Bahnausbau in Deutschland: Warum Milliardenprojekte wie die Franken-Sachsen-Magistrale feststecken
Antonio KlotzBahnausbau in Deutschland: Warum Milliardenprojekte wie die Franken-Sachsen-Magistrale feststecken
Deutschlands Bahnausbauprojekte stecken in schweren Krisen – wichtige Vorhaben bleiben in der Planungsphase hängen
Trotz bereitgestellter Mittel kommen zentrale Abschnitte der Franken-Sachsen-Magistrale und anderer Strecken nicht voran. Die Interessensvertretung Pro Bahn kritisiert die Bundesregierung und die Deutsche Bahn scharf für die anhaltenden Verzögerungen.
Besonders deutlich werden die Probleme an der Franken-Sachsen-Magistrale, einer entscheidenden Verbindung zwischen Dresden, Hof und Nürnberg. Während der Abschnitt Hof–Marktredwitz zwar formal genehmigt ist, stockt die Umsetzung. Der Abschnitt Nürnberg–Schnabelwaid verfügt zwar über 100 Millionen Euro an Fördermitteln, doch fehlt der notwendige Planfeststellungsbeschluss – ein Weiterkommen ist damit blockiert.

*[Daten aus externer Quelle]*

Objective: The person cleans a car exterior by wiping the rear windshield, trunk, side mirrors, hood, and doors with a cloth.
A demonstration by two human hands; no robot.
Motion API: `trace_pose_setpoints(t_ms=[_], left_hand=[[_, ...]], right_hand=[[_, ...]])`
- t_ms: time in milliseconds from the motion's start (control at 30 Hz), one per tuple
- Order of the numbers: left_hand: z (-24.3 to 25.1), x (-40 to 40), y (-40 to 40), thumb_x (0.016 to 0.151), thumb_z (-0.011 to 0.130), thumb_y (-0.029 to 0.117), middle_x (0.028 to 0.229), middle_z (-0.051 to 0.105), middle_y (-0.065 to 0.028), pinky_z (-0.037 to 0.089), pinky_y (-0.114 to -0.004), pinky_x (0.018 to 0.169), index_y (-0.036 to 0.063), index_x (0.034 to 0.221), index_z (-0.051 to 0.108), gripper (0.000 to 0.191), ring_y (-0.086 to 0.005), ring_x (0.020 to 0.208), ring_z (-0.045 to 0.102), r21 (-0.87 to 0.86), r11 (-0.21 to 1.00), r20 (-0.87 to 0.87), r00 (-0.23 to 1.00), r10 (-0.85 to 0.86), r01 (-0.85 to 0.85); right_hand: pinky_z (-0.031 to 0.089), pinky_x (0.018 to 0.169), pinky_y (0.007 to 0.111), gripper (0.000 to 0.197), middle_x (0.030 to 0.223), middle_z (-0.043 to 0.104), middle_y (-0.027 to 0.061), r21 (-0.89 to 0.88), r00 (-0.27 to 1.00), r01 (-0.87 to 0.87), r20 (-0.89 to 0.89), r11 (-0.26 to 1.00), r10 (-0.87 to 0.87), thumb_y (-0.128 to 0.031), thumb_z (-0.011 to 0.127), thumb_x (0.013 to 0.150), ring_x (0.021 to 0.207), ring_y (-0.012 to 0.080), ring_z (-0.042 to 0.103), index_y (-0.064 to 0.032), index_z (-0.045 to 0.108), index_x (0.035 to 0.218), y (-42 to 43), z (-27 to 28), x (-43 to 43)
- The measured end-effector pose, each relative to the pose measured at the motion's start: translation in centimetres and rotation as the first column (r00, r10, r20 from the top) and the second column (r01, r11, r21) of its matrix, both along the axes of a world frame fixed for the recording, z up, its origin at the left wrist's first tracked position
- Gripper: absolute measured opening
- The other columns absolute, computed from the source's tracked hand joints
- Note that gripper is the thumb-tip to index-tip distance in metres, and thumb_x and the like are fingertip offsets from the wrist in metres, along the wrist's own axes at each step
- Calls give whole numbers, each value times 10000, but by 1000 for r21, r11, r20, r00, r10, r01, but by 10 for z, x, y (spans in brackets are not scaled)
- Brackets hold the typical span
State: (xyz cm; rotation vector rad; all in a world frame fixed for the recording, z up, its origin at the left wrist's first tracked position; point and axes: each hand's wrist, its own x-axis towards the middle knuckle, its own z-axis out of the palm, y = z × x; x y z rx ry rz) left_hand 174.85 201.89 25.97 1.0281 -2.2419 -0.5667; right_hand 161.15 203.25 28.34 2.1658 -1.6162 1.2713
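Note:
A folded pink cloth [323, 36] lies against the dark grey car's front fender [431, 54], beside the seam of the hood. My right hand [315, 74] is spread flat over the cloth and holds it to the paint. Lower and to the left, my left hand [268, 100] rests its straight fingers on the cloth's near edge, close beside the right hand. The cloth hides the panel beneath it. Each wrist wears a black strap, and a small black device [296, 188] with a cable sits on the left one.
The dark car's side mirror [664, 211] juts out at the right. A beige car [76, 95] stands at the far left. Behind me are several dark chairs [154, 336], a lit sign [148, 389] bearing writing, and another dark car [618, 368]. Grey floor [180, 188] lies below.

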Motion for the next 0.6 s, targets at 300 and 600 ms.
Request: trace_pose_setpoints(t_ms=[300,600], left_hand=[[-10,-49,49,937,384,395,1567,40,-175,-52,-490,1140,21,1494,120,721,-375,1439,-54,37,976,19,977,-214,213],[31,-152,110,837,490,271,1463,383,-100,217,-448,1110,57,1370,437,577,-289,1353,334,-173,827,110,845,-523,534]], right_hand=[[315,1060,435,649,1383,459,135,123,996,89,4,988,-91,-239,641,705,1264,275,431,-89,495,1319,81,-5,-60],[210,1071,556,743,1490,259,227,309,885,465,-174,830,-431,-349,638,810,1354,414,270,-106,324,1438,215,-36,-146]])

Auch auf der Fulda-Konferenz am 4. und 5. Mai rückte kein einziges Projekt in die nächste Planungsphase vor. Die Mitteldeutschland-Verbindung, zwar baureif, scheitert am fehlenden Finanzierungsvertrag – mit Risiken für künftige Ausschreibungen und den Betrieb. Gleichzeitig stecken Elektrifizierungs- und Ausbauprojekte in Bayern, Nordrhein-Westfalen, Hamburg und Frankfurt weiterhin in frühen Planungsstadien fest.
Pro Bahn wirft den Behörden vor, die Vorhaben nicht zügig durch die erforderlichen Genehmigungsverfahren zu bringen. Die Organisation fordert nun konkrete Maßnahmen: beschleunigte Planungsverfahren, verbindliche Finanzierungszusagen und einen dauerhaften Fonds für die Schieneninfrastruktur. Ohne diese Schritte drohten weitere Verzögerungen und Kostenexplosionen, die das deutsche Schienennetz langfristig lähmen würden.
Betroffen sind sowohl innerdeutsche als auch internationale Korridore. Ohne Planfeststellungsbeschlüsse und Finanzierungsvereinbarungen bleiben dringend benötigte Modernisierungen auf der Strecke. Pro Bahn betont, dass durchgehende Planungsteams und klare finanzielle Absicherungen unverzichtbar sind, um weitere Stillstände im Bahnausbau zu verhindern.